■ Task statement ■
Retype, word for word, each line between the lines holding "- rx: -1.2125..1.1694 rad" and "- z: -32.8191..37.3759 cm", inclusive, and leave the rest of the data alone.

■ Records for this exercise ■
◇ ◇ ◇ ◇ ◇ ◇ ◇

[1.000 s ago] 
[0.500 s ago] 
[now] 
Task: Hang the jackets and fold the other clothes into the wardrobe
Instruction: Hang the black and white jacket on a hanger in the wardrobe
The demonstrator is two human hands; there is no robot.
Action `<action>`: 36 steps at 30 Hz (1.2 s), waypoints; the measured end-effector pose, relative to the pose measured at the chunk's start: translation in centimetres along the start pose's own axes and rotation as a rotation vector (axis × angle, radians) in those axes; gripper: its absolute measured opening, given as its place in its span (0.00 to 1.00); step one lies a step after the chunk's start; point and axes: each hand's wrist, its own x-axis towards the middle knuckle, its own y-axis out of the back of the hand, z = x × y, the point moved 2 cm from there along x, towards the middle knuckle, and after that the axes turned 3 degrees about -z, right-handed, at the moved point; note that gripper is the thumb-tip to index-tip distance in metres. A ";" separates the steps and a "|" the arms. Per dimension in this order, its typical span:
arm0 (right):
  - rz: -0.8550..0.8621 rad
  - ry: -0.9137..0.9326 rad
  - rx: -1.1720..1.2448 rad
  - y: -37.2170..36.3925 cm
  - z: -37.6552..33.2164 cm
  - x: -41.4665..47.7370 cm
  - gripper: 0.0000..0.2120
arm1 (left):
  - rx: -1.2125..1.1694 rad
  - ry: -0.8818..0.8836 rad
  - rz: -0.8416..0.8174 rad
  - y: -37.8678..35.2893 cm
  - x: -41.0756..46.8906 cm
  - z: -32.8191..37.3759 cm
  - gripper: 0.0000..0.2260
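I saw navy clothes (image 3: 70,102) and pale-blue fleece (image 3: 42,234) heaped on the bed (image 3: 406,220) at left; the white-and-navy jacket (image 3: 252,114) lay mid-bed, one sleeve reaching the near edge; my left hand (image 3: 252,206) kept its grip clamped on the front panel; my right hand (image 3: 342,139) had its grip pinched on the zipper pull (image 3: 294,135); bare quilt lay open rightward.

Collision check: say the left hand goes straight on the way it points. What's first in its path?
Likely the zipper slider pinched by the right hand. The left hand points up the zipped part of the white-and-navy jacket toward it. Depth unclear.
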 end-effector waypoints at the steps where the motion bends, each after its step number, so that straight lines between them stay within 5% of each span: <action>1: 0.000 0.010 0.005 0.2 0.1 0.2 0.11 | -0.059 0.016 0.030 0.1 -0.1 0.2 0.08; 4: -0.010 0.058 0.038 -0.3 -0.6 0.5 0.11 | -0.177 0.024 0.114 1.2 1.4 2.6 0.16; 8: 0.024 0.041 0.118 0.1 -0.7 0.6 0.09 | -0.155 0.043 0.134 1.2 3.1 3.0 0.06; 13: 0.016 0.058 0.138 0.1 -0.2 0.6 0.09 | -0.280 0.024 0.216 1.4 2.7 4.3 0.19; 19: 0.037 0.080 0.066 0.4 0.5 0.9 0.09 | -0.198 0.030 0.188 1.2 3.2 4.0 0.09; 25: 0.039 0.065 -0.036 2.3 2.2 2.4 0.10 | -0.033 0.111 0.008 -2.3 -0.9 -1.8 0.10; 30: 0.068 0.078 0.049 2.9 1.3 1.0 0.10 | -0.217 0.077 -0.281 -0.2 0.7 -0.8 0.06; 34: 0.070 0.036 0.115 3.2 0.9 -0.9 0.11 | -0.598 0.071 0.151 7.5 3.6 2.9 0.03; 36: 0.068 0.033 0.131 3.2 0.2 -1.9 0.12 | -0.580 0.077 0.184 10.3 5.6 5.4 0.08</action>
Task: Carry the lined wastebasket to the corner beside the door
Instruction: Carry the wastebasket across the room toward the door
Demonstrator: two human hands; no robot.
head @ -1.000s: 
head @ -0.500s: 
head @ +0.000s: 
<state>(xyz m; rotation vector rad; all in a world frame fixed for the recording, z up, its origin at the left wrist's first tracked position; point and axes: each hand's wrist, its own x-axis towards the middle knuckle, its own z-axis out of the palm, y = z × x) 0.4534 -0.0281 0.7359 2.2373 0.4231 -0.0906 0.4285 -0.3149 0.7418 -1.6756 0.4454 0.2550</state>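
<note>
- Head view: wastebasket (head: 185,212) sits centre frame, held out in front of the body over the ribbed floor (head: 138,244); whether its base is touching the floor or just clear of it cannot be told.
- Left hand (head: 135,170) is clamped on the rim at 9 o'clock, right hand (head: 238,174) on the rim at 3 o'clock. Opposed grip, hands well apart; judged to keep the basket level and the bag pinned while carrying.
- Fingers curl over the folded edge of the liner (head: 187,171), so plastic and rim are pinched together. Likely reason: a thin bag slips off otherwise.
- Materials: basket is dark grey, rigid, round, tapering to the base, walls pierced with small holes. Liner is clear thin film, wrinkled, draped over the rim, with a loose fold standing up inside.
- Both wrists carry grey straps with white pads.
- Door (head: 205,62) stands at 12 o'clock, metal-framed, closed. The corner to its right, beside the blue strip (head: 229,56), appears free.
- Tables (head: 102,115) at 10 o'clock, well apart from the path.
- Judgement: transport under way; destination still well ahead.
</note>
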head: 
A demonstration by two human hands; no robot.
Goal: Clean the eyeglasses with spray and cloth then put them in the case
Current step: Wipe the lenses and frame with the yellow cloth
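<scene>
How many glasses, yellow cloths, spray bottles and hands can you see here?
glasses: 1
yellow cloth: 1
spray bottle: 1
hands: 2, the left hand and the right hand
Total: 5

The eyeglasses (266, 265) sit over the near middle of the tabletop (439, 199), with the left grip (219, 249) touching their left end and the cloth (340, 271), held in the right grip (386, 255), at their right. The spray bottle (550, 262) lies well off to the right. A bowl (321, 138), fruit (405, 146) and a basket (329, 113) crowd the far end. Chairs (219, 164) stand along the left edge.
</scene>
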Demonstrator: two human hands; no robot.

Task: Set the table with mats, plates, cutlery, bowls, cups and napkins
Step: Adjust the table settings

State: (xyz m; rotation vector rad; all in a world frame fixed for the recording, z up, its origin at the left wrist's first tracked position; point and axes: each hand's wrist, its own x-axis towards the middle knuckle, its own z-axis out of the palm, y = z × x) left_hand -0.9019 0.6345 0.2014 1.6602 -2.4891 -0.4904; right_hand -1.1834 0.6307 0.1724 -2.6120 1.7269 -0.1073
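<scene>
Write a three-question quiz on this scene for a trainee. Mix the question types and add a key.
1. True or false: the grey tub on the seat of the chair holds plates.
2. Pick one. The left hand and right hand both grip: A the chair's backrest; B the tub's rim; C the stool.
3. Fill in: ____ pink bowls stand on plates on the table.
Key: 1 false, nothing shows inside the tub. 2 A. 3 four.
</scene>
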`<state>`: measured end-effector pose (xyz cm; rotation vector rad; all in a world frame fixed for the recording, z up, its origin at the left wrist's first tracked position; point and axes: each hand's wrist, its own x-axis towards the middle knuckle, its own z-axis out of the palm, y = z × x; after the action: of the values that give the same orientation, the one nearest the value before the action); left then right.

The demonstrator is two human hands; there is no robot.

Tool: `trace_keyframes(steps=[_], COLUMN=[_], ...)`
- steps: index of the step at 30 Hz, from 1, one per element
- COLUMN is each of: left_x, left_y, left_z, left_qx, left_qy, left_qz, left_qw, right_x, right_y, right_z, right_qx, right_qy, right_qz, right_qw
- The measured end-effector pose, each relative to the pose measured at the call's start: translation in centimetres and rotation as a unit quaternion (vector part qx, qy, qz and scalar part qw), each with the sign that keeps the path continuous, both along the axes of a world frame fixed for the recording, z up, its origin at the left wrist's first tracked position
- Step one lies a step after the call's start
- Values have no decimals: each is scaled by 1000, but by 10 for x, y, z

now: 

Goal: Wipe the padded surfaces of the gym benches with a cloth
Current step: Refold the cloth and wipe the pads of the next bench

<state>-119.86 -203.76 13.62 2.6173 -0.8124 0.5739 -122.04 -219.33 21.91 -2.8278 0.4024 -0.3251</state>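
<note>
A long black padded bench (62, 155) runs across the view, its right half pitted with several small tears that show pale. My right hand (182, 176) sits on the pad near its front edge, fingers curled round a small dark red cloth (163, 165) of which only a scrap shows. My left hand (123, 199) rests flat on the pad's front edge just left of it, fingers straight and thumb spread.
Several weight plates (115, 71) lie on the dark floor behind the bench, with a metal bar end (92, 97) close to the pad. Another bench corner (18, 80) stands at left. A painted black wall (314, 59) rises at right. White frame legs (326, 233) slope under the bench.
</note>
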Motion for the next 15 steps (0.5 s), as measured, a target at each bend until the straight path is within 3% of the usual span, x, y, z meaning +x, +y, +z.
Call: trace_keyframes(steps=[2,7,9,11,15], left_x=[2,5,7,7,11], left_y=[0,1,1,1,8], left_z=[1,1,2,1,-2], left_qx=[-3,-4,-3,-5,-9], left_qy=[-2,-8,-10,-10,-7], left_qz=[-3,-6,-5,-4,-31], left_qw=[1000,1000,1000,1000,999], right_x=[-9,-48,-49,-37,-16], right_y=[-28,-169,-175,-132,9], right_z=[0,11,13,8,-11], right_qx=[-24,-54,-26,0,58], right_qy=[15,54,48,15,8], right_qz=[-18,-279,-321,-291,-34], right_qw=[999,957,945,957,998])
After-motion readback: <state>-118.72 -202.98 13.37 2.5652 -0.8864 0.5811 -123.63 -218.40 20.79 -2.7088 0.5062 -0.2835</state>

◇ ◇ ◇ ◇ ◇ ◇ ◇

■ Task answer ■
  - rx: -1.2125..1.1694 rad
  - ry: -0.8818..0.8836 rad
  - rz: -0.8416..0.8174 rad
  - y: -37.8678..35.2893 cm
  - x: -41.0756..46.8906 cm
  - z: -32.8191..37.3759 cm

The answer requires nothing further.